Problem to solve
Please copy out the entries below exactly, beginning with the line that contains "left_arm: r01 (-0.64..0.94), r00" and ending with the line that contains "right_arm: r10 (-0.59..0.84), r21", and include nothing outside that span.

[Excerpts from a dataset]
==========
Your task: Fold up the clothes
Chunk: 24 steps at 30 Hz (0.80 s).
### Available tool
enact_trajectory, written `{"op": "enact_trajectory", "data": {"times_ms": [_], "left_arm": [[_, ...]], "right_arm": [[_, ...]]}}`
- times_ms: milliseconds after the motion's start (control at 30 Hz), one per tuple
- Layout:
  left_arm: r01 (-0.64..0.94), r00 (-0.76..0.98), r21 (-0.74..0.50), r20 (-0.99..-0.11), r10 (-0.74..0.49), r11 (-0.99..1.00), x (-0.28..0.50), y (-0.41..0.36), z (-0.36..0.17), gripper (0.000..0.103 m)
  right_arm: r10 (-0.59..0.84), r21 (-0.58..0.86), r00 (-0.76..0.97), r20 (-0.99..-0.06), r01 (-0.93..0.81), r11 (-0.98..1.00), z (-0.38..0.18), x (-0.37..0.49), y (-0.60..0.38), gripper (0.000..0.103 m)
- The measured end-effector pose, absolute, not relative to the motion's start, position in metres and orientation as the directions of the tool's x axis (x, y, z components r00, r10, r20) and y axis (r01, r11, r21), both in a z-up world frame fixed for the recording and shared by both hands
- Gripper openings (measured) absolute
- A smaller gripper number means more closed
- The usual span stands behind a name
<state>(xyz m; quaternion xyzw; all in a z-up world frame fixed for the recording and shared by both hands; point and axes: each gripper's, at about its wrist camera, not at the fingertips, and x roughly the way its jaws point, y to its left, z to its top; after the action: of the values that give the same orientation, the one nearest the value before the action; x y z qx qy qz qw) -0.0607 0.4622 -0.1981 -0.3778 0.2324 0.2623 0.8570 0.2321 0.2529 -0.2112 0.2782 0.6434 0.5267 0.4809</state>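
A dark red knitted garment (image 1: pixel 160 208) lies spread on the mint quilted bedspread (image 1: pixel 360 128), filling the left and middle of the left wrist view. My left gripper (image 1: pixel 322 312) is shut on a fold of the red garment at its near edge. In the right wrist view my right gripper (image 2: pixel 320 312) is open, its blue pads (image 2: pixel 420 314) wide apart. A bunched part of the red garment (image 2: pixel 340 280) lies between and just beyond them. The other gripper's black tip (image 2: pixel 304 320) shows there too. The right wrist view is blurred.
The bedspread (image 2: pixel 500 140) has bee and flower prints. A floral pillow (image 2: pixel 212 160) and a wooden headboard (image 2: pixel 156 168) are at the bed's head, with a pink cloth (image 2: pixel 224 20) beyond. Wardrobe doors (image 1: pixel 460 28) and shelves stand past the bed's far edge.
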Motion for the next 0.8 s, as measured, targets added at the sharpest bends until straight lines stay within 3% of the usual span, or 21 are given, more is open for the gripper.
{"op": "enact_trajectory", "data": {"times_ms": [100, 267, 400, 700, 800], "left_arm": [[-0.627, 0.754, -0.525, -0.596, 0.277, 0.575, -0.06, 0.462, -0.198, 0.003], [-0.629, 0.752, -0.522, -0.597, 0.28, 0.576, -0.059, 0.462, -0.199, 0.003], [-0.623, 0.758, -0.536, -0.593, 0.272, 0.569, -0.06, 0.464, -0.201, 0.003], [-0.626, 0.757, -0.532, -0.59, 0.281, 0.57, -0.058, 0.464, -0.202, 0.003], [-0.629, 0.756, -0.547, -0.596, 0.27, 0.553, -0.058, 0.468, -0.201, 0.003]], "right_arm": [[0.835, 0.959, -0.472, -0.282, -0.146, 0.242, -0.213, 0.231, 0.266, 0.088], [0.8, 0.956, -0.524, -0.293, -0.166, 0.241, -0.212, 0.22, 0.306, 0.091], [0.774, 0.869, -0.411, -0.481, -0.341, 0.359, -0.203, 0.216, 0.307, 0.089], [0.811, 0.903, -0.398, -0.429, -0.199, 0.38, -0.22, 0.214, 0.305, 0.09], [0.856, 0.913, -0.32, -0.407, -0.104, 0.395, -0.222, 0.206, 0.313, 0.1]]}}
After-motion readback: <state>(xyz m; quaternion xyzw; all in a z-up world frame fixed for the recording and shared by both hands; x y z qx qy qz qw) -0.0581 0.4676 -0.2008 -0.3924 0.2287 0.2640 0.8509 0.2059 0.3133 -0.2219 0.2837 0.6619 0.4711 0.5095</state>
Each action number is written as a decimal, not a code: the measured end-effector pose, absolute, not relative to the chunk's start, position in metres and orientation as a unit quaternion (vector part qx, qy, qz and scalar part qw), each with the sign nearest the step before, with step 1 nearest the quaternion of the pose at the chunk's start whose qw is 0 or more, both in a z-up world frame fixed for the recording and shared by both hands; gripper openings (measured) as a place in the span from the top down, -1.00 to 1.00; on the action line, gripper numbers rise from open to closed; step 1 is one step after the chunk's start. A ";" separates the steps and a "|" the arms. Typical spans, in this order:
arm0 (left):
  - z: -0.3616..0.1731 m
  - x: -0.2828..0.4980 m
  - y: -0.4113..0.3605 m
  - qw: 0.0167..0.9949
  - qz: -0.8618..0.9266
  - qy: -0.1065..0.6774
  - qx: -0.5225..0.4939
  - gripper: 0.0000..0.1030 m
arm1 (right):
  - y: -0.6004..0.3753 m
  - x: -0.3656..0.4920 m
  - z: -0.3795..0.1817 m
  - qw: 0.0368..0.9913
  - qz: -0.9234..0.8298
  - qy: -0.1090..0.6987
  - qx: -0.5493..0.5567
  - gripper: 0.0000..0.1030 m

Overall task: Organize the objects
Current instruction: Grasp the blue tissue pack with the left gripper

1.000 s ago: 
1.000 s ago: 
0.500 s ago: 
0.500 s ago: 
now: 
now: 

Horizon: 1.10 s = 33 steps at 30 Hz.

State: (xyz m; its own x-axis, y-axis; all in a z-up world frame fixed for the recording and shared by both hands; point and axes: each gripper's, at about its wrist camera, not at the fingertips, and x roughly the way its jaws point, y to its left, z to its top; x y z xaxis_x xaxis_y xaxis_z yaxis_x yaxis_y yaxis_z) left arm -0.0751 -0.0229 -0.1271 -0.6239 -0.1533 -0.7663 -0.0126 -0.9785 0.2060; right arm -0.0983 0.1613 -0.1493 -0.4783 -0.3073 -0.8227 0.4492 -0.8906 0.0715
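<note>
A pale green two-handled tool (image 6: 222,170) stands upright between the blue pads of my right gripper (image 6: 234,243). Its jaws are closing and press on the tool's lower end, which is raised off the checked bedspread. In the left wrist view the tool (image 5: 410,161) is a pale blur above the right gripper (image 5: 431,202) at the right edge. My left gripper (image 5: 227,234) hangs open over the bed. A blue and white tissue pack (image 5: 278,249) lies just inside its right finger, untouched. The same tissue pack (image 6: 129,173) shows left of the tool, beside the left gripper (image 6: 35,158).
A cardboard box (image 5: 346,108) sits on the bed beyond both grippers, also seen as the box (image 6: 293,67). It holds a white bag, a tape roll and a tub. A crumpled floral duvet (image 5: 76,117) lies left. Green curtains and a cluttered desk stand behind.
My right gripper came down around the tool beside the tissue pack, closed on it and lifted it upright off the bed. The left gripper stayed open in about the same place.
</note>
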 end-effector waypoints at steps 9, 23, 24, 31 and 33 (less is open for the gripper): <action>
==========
Task output
  left_arm: r01 (-0.64..0.94), r00 (-0.76..0.98), r21 (-0.74..0.50), r20 (-0.99..-0.11), r10 (-0.74..0.49), r11 (-0.99..1.00), x (-0.28..0.50), y (-0.41..0.36), z (-0.36..0.17), gripper (0.000..0.103 m)
  right_arm: r10 (-0.59..0.84), r21 (-0.58..0.86), r00 (-0.76..0.97), r20 (-0.99..-0.06), r01 (-0.93..0.81), r11 (-0.98..1.00), z (-0.38..0.18), x (-0.37..0.49), y (-0.60..0.38), gripper (0.000..0.103 m)

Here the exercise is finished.